§ Task to carry out:
Please give back the listing below word for word, without the images.

§ Stored data:
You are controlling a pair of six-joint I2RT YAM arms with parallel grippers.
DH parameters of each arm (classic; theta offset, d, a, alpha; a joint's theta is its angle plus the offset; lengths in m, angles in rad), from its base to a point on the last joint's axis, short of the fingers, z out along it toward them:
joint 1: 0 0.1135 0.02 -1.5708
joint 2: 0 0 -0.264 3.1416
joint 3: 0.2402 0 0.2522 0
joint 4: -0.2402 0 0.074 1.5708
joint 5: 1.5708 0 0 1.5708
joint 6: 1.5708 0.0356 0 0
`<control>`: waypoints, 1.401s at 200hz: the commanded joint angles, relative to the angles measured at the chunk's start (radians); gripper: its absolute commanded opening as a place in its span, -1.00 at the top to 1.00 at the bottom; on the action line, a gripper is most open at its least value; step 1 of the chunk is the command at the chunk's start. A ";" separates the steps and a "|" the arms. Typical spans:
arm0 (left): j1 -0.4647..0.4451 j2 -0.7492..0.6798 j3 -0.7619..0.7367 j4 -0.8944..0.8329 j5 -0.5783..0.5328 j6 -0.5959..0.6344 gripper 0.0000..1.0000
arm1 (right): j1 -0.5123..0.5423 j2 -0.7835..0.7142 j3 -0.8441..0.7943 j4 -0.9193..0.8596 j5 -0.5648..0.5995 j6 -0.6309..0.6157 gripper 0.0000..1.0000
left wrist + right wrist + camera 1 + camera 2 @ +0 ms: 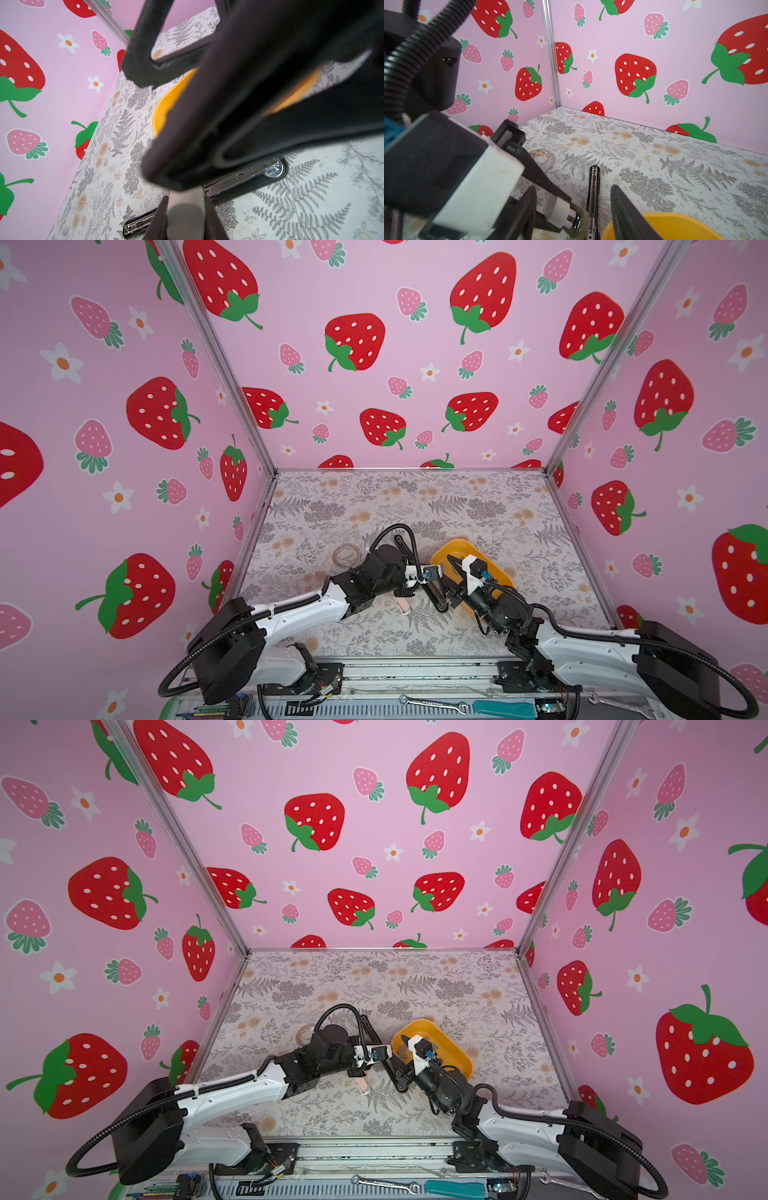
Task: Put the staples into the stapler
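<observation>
Nearest the camera, a wrench [432,704] and a teal-handled tool [503,708] are lying on the front rail [415,676], below the edge of the desk [415,502].

On the desk, working from the left, a tape roll [345,556] is lying flat, well apart from the tray. Next, the left gripper [186,200] is hanging over the desk centre. Its jaws are closed and are clamping a pink-and-white piece [402,606]. This piece is sitting over the middle of the stapler [239,179]; whether it is forming part of the stapler cannot be told.

The stapler, black with a metal channel, is lying opened out flat on the desk, just beside the tray. The right gripper [573,187] is pointing at it from the right. Its jaws are standing apart and are gripping nothing, and the stapler is showing between them in the right wrist view.

A yellow tray [457,549] is resting on the desk at the right, partly under the right gripper. The staples are too small to be made out with certainty in any view.
</observation>
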 commanded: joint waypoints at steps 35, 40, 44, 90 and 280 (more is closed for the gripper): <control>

§ Written response:
You are controlling a pair of six-joint I2RT YAM arms with parallel grippers.
DH parameters of each arm (classic; theta offset, d, a, alpha; a joint's theta is its angle plus the offset; lengths in m, angles in rad), from its base to a point on the last joint's axis, short of the fingers, z out along it toward them:
joint 1: 0 0.1135 0.02 -1.5708
joint 2: 0 0 -0.264 3.1416
joint 3: 0.2402 0 0.2522 0
joint 4: -0.2402 0 0.074 1.5708
joint 5: 1.5708 0 0 1.5708
joint 6: 1.5708 0.0356 0 0
`<control>`: waypoints, 1.401s at 200hz: the commanded joint angles, relative to the angles measured at the chunk's start (radians); gripper: its absolute commanded opening as a place in its span, -1.00 at the top to 1.00 at the bottom; on the action line, a gripper is most open at its least value; step 1 of the chunk is the command at the chunk's start. A ";" separates the steps and a "|" the arms. Typical spans:
arm0 (left): j1 -0.4647..0.4451 j2 -0.7492..0.6798 j3 -0.7619..0.7367 j4 -0.8944..0.8329 j5 -0.5783..0.5328 j6 -0.5959..0.6344 gripper 0.0000..1.0000
arm1 (right): j1 -0.5123..0.5423 j2 -0.7835..0.7142 j3 -0.8441..0.7943 j4 -0.9193..0.8596 j5 -0.5648..0.5995 j6 -0.6309..0.6157 gripper 0.0000..1.0000
left wrist + right wrist + camera 1 + camera 2 @ +0 ms: 
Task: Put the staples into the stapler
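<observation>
Nearest the camera, a wrench [432,704] and a teal-handled tool [503,708] are lying on the front rail [415,676], below the edge of the desk [415,502].

On the desk, working from the left, a tape roll [345,556] is lying flat, well apart from the tray. Next, the left gripper [186,200] is hanging over the desk centre. Its jaws are closed and are clamping a pink-and-white piece [402,606]. This piece is sitting over the middle of the stapler [239,179]; whether it is forming part of the stapler cannot be told.

The stapler, black with a metal channel, is lying opened out flat on the desk, just beside the tray. The right gripper [573,187] is pointing at it from the right. Its jaws are standing apart and are gripping nothing, and the stapler is showing between them in the right wrist view.

A yellow tray [457,549] is resting on the desk at the right, partly under the right gripper. The staples are too small to be made out with certainty in any view.
</observation>
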 commanded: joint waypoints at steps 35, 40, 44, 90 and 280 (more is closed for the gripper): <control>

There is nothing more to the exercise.